▶ **Your task**
Filter the listing below for "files" and report every line that has it.

▶ **Records shown**
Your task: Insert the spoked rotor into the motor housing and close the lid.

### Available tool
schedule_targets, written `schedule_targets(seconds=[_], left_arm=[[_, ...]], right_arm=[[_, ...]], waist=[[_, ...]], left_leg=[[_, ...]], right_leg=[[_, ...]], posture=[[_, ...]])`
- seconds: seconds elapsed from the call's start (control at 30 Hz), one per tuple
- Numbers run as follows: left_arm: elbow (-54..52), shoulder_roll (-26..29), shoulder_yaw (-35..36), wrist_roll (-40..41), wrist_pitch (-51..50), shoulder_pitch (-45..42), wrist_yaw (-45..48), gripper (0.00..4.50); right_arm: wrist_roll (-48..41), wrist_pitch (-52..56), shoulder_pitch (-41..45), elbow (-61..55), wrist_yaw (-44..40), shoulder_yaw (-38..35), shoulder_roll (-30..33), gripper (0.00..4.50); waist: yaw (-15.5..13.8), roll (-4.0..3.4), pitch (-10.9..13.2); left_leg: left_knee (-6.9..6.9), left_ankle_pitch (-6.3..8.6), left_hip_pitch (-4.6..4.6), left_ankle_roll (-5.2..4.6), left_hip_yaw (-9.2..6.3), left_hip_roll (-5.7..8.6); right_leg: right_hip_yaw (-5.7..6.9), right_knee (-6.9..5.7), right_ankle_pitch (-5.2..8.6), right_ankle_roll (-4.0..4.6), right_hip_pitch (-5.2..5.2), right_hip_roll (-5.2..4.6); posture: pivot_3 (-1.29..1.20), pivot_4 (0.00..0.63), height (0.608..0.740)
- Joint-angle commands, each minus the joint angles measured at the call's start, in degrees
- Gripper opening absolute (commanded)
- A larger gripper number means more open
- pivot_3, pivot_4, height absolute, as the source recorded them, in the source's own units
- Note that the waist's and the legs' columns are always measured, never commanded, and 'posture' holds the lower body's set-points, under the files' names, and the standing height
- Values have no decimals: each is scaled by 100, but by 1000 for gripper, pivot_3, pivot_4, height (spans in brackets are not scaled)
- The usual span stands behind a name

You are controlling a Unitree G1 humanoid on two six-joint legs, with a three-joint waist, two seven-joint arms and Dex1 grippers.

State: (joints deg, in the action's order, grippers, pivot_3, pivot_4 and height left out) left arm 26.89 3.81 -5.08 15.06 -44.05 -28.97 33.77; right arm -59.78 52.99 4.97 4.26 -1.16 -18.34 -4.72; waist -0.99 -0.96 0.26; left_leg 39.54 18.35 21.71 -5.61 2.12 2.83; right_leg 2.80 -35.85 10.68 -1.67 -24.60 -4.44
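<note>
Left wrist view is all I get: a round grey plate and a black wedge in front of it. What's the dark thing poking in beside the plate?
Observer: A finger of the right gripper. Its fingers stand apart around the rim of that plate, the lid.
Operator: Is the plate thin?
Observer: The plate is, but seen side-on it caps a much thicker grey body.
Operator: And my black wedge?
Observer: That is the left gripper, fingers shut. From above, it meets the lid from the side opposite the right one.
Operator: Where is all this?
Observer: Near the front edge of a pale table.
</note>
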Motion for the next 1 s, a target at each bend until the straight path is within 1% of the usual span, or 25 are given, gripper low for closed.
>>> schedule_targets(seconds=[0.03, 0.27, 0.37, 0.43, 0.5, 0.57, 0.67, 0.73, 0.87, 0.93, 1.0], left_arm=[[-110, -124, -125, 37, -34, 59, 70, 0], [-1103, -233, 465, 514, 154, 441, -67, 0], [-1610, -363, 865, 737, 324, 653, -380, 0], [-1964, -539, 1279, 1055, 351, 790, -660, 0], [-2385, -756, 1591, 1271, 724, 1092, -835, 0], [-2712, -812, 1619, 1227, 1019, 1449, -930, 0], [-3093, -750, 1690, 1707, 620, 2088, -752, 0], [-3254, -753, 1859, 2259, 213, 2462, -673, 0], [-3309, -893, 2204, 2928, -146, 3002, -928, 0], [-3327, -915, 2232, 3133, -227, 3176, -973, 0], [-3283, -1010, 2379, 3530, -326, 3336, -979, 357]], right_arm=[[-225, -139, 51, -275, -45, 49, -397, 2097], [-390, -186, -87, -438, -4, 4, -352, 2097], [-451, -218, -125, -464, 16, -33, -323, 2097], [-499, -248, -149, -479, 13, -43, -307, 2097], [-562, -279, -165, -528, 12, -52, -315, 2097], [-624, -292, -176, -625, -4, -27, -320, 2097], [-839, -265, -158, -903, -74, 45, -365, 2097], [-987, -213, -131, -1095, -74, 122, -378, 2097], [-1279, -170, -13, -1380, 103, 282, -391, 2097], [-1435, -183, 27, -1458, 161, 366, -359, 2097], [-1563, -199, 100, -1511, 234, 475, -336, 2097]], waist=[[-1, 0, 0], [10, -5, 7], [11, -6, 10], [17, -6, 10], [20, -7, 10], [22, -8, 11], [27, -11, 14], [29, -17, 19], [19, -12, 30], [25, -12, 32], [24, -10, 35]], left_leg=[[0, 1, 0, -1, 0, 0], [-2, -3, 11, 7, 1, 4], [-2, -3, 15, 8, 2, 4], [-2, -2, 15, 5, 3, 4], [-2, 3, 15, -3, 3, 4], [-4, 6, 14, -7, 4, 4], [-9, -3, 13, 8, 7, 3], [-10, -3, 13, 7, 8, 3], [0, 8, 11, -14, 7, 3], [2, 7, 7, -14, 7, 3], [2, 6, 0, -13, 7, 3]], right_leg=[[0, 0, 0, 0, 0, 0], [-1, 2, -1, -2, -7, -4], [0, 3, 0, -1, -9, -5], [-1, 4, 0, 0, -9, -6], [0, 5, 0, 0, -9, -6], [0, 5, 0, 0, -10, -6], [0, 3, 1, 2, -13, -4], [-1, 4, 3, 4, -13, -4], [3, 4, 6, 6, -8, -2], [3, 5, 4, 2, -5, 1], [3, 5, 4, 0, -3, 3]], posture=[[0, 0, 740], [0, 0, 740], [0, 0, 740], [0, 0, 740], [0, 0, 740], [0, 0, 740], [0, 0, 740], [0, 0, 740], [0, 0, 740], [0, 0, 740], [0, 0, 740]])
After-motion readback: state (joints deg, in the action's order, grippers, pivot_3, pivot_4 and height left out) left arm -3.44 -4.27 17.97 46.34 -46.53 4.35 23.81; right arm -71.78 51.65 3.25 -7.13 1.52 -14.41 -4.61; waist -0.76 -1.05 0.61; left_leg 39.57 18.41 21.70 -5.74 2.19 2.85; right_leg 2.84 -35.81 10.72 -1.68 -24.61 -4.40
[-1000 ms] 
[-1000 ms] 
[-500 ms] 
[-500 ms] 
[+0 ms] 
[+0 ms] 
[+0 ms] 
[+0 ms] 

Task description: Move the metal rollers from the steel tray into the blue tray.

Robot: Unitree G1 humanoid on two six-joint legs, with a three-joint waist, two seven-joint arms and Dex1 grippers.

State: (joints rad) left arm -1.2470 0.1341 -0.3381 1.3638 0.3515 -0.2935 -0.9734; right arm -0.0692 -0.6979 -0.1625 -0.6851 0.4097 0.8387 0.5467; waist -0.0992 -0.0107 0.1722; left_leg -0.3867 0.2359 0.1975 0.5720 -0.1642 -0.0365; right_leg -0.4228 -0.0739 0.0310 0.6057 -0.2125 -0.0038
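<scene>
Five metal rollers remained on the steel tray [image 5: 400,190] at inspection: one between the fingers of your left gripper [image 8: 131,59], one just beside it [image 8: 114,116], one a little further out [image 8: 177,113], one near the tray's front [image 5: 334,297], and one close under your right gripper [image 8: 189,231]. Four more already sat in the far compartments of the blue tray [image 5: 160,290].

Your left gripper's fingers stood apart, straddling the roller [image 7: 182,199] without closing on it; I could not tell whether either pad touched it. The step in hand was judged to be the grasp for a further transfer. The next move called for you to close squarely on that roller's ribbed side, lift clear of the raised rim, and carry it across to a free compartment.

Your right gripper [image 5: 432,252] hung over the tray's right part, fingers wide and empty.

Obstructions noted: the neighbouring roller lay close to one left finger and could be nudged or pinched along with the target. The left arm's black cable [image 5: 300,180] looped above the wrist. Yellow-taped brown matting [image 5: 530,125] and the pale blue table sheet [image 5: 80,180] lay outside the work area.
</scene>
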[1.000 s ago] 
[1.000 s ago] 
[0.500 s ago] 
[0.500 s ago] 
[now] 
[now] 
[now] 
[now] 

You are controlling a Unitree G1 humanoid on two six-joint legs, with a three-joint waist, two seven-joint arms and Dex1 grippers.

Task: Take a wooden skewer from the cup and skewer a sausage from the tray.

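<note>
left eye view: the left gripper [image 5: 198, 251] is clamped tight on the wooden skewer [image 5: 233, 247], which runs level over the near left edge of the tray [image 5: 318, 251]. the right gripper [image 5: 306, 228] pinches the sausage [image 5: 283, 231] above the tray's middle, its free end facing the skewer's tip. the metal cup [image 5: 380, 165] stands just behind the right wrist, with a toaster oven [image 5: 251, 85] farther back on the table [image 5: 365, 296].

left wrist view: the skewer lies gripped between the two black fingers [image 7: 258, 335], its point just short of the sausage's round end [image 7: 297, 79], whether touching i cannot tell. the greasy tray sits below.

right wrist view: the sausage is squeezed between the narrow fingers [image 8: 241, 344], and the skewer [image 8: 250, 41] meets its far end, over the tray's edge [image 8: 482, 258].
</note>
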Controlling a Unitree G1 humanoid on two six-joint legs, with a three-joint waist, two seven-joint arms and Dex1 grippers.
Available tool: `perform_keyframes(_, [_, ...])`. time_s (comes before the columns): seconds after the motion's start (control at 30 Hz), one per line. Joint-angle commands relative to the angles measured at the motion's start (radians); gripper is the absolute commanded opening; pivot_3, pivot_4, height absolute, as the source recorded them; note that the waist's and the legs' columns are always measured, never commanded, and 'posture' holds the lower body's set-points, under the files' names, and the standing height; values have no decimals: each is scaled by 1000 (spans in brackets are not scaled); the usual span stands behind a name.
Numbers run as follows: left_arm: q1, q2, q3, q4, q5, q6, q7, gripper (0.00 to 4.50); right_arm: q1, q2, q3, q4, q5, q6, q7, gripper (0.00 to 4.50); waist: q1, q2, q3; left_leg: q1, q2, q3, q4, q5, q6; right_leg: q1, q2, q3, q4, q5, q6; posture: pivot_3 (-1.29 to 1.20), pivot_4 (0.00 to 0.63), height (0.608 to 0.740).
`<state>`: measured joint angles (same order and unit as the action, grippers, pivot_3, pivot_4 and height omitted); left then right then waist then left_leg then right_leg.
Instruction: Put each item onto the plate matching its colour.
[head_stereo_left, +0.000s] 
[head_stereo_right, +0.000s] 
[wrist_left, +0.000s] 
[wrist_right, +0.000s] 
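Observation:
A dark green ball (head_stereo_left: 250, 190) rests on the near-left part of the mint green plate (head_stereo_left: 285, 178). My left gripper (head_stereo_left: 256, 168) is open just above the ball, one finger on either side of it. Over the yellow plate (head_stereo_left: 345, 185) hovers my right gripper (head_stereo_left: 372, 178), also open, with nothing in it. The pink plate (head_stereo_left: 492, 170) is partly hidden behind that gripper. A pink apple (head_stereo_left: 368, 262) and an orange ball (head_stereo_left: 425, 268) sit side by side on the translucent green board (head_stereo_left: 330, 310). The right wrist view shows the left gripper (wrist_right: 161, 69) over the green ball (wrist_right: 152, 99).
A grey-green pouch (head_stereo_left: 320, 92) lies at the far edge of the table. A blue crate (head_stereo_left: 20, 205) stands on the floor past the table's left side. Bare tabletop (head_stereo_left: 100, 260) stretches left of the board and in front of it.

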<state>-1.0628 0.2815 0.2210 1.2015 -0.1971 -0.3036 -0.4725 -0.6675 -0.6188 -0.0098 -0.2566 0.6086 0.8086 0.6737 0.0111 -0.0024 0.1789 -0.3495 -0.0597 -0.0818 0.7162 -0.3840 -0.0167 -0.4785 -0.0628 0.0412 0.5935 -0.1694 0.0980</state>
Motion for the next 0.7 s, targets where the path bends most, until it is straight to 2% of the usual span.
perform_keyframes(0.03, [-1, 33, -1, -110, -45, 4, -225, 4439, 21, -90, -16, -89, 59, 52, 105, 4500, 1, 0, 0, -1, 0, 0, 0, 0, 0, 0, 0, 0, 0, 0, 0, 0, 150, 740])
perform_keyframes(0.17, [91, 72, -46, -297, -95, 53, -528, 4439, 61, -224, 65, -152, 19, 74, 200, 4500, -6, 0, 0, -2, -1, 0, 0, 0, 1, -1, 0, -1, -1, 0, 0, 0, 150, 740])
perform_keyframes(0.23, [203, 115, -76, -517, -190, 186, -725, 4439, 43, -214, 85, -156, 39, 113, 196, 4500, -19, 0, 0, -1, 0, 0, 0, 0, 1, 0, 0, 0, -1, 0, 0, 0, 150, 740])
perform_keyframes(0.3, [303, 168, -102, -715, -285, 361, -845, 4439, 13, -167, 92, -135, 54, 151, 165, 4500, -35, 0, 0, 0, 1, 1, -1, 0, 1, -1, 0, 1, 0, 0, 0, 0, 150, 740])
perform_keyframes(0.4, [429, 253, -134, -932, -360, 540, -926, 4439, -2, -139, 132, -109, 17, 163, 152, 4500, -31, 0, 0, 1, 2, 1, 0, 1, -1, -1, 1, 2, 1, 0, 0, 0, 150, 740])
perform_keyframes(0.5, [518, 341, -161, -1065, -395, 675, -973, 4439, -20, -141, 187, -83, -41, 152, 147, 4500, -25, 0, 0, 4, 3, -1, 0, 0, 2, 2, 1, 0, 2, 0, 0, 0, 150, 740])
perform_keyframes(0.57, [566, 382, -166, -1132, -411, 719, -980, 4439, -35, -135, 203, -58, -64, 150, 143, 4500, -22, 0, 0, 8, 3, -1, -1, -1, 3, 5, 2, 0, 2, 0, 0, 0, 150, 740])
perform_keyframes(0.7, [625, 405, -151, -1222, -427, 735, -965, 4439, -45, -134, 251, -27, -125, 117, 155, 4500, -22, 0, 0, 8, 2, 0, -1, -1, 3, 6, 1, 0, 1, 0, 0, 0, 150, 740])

▶ **Task response**
- Note that the waist's and the legs' columns are always measured, never commanded, and 'posture' holds the lower body's set-points, under the files' names, and the standing height
Available tool: `perform_keyframes(_, [_, ...])`. time_s (comes before the columns): seconds after the motion's start (control at 30 Hz), one per line. Joint-angle commands relative to the angles measured at the motion's start (radians); gripper is the absolute commanded opening; pivot_3, pivot_4, height absolute, as the source recorded them; note that the waist's and the legs' columns are always measured, never commanded, and 'posture' holds the lower body's set-points, under the files' names, and the standing height; values have no decimals: each is scaled by 1000 (spans in brackets are not scaled); the usual span stands behind a name.

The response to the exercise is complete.